AIM OF THE TASK -> Take the lines below between the one holding "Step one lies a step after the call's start" and the one holding "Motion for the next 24", inclusive, and copy them exactly. Add nothing.

-- RECORDS TO USE follows --

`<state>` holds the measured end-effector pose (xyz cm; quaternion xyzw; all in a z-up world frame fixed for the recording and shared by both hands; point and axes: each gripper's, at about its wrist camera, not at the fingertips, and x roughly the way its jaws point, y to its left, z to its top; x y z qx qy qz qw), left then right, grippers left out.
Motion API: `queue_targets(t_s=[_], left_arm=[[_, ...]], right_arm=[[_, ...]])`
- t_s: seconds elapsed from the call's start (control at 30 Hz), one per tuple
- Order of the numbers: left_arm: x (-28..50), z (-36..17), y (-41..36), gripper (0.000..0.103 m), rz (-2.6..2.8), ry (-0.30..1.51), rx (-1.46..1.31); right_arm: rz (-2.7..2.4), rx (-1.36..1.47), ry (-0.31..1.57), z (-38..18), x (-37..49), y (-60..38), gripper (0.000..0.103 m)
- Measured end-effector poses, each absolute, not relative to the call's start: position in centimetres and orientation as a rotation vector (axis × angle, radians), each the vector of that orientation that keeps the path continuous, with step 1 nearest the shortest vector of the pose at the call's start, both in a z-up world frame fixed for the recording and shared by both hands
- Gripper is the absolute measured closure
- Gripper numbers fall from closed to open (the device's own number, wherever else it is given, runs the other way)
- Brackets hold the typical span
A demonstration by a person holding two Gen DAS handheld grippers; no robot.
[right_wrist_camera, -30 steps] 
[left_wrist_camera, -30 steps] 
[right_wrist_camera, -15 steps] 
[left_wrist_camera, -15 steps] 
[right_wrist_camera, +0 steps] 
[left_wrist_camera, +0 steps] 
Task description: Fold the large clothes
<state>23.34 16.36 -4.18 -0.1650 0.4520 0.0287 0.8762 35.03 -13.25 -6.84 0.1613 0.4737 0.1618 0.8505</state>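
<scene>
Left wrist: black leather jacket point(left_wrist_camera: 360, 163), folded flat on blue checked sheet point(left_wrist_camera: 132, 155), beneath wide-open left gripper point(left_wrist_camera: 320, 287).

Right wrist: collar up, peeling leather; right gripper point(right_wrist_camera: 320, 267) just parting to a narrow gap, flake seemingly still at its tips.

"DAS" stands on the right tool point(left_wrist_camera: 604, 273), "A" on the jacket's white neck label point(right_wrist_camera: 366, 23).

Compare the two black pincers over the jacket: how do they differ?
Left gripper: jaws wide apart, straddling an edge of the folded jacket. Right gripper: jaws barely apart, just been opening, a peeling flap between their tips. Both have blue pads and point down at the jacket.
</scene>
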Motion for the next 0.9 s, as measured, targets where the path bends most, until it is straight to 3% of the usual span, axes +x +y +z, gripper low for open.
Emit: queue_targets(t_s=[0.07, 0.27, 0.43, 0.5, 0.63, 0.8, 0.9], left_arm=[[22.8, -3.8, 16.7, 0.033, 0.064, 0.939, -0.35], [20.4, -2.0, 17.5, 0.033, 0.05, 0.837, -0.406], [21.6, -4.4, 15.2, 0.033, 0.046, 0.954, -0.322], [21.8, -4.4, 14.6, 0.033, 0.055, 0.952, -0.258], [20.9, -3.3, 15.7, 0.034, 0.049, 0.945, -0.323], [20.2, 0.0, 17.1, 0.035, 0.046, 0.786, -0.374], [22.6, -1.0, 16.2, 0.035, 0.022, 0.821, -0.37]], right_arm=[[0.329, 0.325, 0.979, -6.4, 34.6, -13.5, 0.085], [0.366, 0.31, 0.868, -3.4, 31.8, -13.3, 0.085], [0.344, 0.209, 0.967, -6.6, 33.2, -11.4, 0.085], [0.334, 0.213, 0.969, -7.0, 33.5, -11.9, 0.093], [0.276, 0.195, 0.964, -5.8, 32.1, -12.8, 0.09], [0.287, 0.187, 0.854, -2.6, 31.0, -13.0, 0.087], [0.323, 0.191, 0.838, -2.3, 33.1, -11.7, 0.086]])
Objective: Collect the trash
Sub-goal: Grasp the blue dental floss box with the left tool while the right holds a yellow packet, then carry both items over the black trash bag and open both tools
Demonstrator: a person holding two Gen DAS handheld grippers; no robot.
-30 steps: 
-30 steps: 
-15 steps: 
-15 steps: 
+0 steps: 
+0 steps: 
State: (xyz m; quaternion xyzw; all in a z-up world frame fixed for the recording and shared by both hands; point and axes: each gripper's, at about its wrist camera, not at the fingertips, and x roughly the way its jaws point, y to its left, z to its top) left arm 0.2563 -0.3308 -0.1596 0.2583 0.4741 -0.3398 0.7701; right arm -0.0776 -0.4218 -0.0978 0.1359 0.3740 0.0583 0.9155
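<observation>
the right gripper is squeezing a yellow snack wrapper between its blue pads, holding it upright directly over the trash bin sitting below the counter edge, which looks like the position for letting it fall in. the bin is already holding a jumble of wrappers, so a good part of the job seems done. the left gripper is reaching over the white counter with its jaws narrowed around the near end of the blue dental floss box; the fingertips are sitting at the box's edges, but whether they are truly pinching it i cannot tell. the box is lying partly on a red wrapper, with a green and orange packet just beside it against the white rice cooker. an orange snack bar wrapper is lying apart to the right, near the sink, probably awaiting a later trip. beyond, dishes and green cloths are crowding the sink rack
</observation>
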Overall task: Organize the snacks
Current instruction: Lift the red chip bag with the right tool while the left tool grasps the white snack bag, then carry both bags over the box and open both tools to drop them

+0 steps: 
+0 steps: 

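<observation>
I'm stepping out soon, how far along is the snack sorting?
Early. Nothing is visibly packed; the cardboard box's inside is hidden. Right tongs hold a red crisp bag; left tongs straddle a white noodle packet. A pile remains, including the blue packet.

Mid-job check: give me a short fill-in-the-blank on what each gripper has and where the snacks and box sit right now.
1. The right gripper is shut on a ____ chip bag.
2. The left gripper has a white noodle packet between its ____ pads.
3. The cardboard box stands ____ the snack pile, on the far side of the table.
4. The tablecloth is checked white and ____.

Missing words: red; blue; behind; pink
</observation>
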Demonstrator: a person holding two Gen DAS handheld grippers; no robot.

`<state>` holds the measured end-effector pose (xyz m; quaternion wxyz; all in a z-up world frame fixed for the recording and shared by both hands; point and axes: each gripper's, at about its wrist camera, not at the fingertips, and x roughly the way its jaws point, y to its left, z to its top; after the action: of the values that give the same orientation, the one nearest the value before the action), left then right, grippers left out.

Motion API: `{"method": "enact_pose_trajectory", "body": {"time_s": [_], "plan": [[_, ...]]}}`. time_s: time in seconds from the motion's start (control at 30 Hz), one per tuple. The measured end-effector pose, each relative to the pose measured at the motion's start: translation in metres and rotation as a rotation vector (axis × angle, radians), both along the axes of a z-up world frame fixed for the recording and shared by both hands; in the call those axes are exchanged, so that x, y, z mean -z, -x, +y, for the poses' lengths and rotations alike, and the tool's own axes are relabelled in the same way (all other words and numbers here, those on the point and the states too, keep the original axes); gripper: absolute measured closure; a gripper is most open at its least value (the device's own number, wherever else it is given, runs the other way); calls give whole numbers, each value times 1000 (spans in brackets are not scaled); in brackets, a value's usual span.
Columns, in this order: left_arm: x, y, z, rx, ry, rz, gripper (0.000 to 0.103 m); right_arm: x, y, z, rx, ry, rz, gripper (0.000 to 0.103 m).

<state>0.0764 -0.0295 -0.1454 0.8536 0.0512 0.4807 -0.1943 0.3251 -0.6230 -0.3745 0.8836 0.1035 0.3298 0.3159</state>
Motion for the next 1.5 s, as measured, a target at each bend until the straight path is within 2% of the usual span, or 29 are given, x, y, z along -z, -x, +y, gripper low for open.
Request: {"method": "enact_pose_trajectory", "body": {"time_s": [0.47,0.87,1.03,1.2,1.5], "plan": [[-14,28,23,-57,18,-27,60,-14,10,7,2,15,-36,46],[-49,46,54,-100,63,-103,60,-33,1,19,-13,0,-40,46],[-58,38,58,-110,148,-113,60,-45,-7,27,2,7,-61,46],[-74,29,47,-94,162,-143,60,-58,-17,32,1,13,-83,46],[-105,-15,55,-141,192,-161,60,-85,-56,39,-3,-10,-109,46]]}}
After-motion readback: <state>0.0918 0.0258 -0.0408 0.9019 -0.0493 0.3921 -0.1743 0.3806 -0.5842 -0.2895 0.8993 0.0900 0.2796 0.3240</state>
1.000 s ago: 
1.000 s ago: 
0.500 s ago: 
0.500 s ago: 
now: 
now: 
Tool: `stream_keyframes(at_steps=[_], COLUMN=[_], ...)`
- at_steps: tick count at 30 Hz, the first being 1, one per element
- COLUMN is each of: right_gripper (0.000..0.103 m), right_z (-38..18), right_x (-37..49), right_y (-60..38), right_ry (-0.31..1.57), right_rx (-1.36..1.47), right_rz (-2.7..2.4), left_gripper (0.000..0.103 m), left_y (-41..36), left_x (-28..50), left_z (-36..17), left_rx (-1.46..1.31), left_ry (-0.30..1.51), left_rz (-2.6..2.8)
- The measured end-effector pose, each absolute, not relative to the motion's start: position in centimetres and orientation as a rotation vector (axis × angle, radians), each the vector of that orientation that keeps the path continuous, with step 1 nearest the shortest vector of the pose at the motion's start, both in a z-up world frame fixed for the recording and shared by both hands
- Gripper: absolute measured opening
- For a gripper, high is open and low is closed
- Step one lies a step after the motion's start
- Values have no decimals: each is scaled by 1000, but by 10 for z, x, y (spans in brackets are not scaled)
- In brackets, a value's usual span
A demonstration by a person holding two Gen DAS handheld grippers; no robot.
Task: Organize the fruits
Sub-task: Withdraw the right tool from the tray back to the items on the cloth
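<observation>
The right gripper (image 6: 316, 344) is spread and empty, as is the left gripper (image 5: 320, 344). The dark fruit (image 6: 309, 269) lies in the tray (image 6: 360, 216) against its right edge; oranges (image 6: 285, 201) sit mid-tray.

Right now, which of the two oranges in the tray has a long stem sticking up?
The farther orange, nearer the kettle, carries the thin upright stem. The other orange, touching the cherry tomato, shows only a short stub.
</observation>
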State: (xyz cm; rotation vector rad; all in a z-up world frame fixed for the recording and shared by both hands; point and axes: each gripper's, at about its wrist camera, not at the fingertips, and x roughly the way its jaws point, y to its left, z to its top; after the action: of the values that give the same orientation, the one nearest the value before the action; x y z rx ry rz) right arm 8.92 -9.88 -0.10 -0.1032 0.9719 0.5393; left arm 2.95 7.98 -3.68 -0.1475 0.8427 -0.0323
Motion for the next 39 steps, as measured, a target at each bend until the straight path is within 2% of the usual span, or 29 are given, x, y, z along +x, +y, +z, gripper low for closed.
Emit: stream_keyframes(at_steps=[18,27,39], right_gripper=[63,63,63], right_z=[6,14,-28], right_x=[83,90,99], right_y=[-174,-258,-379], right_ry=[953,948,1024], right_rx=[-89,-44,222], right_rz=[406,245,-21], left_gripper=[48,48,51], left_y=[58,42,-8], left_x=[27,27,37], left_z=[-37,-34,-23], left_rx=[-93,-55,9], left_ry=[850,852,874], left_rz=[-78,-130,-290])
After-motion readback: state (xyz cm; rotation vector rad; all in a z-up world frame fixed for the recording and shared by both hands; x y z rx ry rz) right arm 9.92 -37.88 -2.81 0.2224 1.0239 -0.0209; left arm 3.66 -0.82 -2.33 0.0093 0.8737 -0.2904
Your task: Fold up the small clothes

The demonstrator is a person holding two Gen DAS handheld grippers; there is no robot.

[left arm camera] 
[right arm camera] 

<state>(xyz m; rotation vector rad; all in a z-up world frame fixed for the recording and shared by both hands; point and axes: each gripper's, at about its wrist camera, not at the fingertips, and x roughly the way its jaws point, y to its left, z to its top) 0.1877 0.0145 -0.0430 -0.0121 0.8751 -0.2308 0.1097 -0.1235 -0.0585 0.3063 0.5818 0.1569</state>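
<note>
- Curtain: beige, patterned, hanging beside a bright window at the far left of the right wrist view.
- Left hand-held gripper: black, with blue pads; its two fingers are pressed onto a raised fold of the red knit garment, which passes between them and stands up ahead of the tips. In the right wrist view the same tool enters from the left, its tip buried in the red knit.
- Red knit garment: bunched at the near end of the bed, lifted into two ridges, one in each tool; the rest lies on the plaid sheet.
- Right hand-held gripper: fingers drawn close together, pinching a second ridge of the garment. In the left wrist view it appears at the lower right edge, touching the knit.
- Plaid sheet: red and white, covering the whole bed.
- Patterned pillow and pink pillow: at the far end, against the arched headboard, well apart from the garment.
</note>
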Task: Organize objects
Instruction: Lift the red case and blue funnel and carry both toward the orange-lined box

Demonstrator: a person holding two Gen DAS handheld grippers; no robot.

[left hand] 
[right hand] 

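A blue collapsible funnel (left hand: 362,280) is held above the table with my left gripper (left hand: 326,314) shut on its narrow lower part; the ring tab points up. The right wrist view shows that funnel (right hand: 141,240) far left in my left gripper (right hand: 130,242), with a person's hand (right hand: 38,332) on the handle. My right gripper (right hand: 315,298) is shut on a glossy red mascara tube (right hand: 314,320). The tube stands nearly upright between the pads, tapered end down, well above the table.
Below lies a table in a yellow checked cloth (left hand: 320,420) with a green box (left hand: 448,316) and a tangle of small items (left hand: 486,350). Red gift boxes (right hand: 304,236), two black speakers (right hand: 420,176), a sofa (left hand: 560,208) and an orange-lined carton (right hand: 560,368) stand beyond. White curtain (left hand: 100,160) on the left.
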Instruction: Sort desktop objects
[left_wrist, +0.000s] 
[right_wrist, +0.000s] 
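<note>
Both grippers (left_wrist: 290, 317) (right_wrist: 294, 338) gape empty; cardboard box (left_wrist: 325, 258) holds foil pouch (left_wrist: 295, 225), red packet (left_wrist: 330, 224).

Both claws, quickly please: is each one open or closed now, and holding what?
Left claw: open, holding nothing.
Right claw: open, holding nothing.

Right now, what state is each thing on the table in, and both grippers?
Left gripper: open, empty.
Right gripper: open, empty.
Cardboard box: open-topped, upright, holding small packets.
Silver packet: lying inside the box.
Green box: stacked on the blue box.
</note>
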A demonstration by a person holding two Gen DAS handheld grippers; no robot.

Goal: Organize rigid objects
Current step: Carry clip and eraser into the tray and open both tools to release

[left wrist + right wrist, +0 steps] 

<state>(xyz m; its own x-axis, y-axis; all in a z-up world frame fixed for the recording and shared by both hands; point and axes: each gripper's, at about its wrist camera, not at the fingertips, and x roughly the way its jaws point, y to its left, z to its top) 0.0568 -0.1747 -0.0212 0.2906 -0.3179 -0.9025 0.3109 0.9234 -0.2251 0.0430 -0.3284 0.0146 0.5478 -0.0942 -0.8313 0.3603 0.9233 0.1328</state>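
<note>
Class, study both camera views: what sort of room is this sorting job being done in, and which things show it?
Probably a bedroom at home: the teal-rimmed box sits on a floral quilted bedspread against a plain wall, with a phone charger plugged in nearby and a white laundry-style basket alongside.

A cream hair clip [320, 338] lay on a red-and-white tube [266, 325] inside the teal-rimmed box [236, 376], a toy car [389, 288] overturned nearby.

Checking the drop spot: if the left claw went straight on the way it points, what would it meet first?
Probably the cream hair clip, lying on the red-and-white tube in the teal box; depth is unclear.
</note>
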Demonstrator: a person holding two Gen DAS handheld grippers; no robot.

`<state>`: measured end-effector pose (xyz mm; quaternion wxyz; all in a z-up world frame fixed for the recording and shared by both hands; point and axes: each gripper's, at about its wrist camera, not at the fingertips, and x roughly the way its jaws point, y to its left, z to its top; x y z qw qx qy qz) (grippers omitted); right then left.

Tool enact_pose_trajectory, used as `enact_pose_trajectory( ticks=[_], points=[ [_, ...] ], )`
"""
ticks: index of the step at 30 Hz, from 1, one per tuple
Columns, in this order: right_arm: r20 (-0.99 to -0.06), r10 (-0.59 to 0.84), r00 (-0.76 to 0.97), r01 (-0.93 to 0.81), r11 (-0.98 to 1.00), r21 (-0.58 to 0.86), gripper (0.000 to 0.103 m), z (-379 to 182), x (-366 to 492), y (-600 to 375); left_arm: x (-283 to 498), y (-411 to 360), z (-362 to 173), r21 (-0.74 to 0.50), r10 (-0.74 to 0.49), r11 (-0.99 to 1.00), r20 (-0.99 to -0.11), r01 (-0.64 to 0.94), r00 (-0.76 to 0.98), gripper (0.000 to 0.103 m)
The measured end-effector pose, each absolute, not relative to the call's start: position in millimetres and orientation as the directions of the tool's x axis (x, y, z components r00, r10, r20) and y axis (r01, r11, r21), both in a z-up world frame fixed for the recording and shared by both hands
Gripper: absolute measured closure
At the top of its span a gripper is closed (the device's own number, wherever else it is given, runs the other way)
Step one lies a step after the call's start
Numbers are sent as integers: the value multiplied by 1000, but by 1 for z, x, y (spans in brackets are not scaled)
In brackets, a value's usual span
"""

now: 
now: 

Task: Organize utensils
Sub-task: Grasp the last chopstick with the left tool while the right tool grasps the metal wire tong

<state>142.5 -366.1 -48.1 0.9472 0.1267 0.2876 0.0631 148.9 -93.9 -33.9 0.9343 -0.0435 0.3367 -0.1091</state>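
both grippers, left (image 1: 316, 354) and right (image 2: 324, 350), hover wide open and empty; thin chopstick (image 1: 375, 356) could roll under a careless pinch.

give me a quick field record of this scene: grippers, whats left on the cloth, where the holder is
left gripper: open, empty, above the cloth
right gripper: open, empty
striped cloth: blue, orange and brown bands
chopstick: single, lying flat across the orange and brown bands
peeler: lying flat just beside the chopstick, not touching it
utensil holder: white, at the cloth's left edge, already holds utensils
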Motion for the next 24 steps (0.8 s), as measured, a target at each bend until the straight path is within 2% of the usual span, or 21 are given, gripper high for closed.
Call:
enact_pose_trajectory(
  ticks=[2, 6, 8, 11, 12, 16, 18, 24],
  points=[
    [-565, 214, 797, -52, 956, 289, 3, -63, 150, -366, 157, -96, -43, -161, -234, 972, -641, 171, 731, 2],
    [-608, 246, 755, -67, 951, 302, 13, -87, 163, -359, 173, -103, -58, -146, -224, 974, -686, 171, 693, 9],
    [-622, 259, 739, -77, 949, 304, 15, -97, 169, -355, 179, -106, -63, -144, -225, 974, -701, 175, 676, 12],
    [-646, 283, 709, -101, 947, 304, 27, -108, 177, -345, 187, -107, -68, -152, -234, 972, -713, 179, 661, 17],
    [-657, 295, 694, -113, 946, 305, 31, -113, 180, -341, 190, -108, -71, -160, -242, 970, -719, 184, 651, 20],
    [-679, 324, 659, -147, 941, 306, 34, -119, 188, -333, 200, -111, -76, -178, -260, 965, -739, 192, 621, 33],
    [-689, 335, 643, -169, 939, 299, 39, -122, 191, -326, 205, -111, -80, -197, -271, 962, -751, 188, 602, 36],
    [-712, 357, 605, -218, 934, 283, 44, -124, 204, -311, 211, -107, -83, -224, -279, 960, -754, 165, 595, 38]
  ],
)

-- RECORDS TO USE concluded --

WRITTEN SOLUTION ->
Step one lies a step after the call's start
Numbers are sent as integers: the value multiplied by 1000, but by 1 for z, x, y (spans in brackets are not scaled)
In brackets, a value's usual span
"""

now: 
now: 

Task: Organize utensils
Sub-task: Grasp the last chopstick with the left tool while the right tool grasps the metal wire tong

<state>142.5 -366.1 -48.1 0.9472 0.1267 0.2876 0.0631 148.9 -93.9 -33.9 0.9343 -0.0435 0.3367 -0.1091</state>
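both grippers, left (image 1: 316, 354) and right (image 2: 324, 350), hover wide open and empty; thin chopstick (image 1: 375, 356) could roll under a careless pinch.

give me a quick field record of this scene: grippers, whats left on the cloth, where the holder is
left gripper: open, empty, above the cloth
right gripper: open, empty
striped cloth: blue, orange and brown bands
chopstick: single, lying flat across the orange and brown bands
peeler: lying flat just beside the chopstick, not touching it
utensil holder: white, at the cloth's left edge, already holds utensils
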Motion for the next 24 steps (0.8 s), as measured, a target at each bend until the straight path is within 2% of the usual span, or 21 are given, gripper high for closed.

This concludes the exercise.